My real play, though, created this huge imaginary world where the bouncy balls had names, roles, relationships, deep personalities, and ever-changing problems to overcome. It was a complicated world that I could happily play in for hours. I am sure there was a relationship that paralleled Rachel and Ross. I know it was a tragedy felt by all when the one brittle ball lost a chunk of himself. (His name was Bubba and he was never the same again).
Looking back on it brings a smile to my face. I can still see myself fully engaged in immense, visual, exciting play. Feeling as disappointed when a storyline ended as when one finishes an enthralling book. But, I had a huge wealth of plots and ideas to choose from. I had been reading since 3, after all, and had been enjoying my older sister’s teen novels and tv dramas for years.

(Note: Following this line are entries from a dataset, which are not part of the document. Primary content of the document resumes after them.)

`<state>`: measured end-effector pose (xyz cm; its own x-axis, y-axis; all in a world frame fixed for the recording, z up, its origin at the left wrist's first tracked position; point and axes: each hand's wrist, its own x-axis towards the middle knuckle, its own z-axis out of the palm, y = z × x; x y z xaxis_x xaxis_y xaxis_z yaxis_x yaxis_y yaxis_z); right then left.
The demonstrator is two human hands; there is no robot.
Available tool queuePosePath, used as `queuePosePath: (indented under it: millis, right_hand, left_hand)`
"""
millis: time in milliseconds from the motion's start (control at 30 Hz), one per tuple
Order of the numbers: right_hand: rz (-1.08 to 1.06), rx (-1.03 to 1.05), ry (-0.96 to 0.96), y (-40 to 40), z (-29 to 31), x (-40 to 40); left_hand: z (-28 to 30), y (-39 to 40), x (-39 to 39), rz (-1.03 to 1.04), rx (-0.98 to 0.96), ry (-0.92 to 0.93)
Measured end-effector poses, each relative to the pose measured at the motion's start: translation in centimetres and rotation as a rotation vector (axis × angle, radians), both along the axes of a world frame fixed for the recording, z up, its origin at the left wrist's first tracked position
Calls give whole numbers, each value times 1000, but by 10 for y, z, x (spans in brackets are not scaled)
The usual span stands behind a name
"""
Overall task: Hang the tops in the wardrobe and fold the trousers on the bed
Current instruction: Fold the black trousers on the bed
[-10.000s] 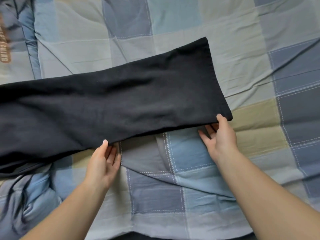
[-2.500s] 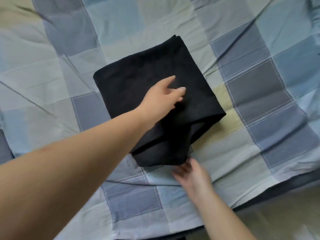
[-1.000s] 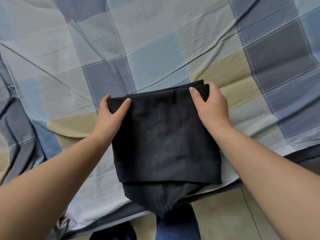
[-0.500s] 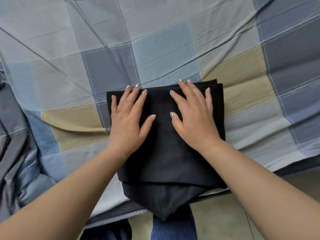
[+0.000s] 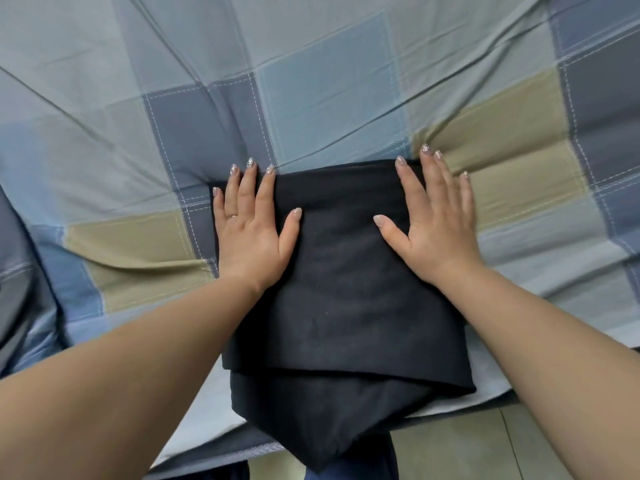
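Observation:
The black trousers (image 5: 341, 299) lie folded into a thick rectangle near the front edge of the bed, with a pointed lower layer hanging over the edge. My left hand (image 5: 251, 237) rests flat on the far left corner of the fold, fingers straight and spread. On the far right corner my right hand (image 5: 433, 233) presses flat the same way, its fingertips reaching just past the fabric onto the sheet.
The bed is covered by a checked sheet (image 5: 311, 91) in blue, grey and tan squares, creased in places. Its front edge (image 5: 214, 448) runs just below the trousers. Tiled floor (image 5: 460, 452) shows beneath.
Both hands have slid apart from the middle of the folded trousers out to its far corners, still flat on the fabric. Before that they gripped the far edge.

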<state>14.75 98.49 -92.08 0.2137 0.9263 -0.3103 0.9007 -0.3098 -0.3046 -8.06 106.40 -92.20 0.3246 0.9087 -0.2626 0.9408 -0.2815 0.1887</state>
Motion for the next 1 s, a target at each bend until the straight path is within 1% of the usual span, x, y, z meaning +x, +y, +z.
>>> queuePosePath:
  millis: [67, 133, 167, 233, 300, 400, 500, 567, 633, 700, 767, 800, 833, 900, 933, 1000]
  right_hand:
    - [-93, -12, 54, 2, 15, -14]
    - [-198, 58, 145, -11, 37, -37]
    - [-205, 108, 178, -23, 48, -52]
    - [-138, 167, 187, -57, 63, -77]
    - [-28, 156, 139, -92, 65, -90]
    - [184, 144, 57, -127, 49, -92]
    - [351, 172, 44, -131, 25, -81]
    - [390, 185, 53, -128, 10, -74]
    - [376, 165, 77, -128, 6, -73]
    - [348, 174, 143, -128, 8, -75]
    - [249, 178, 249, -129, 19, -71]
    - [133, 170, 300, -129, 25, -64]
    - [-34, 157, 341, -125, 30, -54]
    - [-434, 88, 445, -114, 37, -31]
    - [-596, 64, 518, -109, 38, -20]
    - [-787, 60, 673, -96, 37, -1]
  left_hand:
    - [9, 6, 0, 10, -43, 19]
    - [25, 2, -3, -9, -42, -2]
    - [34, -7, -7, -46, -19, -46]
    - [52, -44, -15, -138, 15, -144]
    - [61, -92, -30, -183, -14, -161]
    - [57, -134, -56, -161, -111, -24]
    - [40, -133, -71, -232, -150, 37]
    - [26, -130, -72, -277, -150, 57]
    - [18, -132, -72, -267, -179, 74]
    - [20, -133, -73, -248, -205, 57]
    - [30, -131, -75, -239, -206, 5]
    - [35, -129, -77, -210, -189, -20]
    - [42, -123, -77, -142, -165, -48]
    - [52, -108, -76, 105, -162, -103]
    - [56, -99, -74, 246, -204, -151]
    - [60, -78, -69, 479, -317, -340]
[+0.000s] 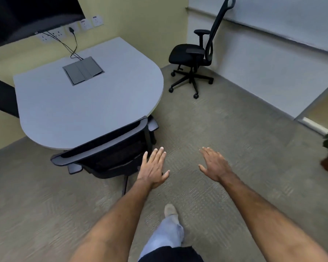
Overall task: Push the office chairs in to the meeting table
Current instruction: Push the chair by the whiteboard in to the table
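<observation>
Grey table, black chairs

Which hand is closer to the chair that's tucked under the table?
Left. The left hand hovers open right beside the near chair backrest; the right hand is open farther right over carpet.

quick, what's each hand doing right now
left hand: open, fingers spread, holding nothing, beside the near chair.
right hand: open, holding nothing, over the carpet.
</observation>
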Tool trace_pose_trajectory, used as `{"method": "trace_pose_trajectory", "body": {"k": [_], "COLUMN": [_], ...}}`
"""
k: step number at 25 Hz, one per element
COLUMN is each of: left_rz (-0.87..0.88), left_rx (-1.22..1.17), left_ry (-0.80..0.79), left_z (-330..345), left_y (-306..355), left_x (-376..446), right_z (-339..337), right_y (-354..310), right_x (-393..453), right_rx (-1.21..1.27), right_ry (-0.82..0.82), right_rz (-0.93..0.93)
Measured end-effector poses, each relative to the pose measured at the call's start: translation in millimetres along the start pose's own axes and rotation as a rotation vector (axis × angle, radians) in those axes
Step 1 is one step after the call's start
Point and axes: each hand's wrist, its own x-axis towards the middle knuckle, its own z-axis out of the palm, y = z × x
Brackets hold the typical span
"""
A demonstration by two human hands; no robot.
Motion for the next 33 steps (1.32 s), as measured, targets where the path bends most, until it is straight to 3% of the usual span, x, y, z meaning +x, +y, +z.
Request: {"method": "trace_pose_trajectory", "body": {"k": [8,16,23,33], "left_rz": [0.114,0.193,0.173,0.029], "left_rx": [-0.034,-0.055,-0.040,-0.080], "left_ry": [-0.140,-0.150,-0.108,-0.032], "left_z": [-4.8,-55.1,-105.4,-195.7], "left_y": [45.8,103.2,138.5,196.2], "left_x": [134.6,300.6,466.0,741.3], "right_z": [20.6,-33.0,-88.1,-191.7], "right_y": [109.1,226.1,337.0,527.8], "right_x": [26.1,115.4,250.2,485.3], "right_rx": [0.106,0.146,0.170,0.090], "right_ry": [-0.126,-0.124,-0.065,-0.037], "right_rz": [0.294,0.394,0.412,0.256]}}
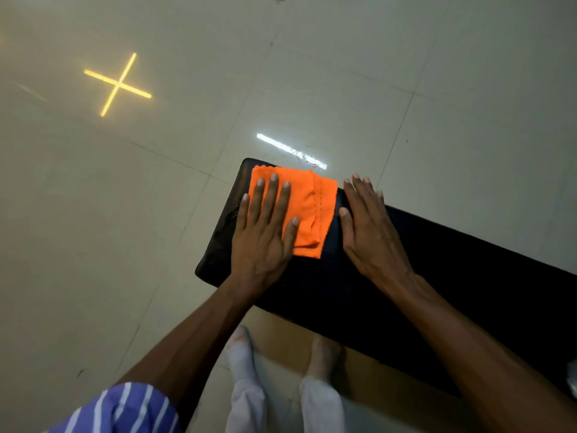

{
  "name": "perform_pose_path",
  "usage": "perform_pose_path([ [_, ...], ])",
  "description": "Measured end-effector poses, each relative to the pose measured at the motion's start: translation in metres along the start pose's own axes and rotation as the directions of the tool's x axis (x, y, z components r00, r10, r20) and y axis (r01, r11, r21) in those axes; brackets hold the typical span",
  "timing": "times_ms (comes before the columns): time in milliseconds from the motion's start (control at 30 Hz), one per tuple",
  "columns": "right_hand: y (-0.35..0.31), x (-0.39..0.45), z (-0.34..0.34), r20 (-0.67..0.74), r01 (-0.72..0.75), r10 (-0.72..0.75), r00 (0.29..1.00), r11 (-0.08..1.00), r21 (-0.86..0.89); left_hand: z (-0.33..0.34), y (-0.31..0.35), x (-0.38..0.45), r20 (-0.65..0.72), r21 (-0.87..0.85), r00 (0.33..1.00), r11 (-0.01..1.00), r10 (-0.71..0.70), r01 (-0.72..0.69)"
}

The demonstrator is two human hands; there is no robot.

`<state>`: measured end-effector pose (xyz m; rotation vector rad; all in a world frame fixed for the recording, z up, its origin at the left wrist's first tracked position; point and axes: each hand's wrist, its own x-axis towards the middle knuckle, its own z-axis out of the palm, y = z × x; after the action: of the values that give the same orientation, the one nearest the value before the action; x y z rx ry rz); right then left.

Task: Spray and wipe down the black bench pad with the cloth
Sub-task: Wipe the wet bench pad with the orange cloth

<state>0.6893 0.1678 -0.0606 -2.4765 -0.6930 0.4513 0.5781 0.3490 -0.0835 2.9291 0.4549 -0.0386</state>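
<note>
A black bench pad (pixel 437 276) runs from the centre of the view toward the lower right. On its far left end lies a folded orange cloth (pixel 315 210). My left hand (pixel 265 232) presses flat on the cloth's left part, fingers spread. Just right of the cloth, my right hand (pixel 371 232) rests flat on the bare pad with its fingers apart and nothing in it. No spray bottle is in view.
Pale floor tiles (pixel 125 214) surround the bench. A yellow cross of light (pixel 118 84) and a white light streak (pixel 290 150) reflect on the floor. My feet (pixel 240 348) in light trousers stand below the pad's near edge.
</note>
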Motion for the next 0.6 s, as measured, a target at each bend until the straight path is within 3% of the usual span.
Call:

However… Now that I’m an adult and surrounded by these ideas of “functional play”, I wonder what I looked like to an outsider. Sitting in my room alone for hours. Lining up bouncy balls, making them take turns rolling down ramps one at a time, reorganizing them in different locations constantly. It doesn’t look “fun” or “creative” or “normal” or…. “functional” from a neurotypical viewpoint.
Balls are for bouncing.
Balls are not for rescuing their long lost childhood friend from the lair of an evil sorcerer to only discover that the way they touch your hand sends sparks through your body and soul. No. That’s boring, repetitive, unimaginative non-play…..
Get down-right down- on the floor.
Watch your child play. What are they doing? How are their eyes, their face reacting? Could there be more happening than you are even aware of?
Gently try to join in by mimicking their style. Don’t change the play. Don’t make it ‘right’. Try to see it through their child eyes instead.
Be content to just observe if they do not want you interacting. That’s a great way to build trust and safety.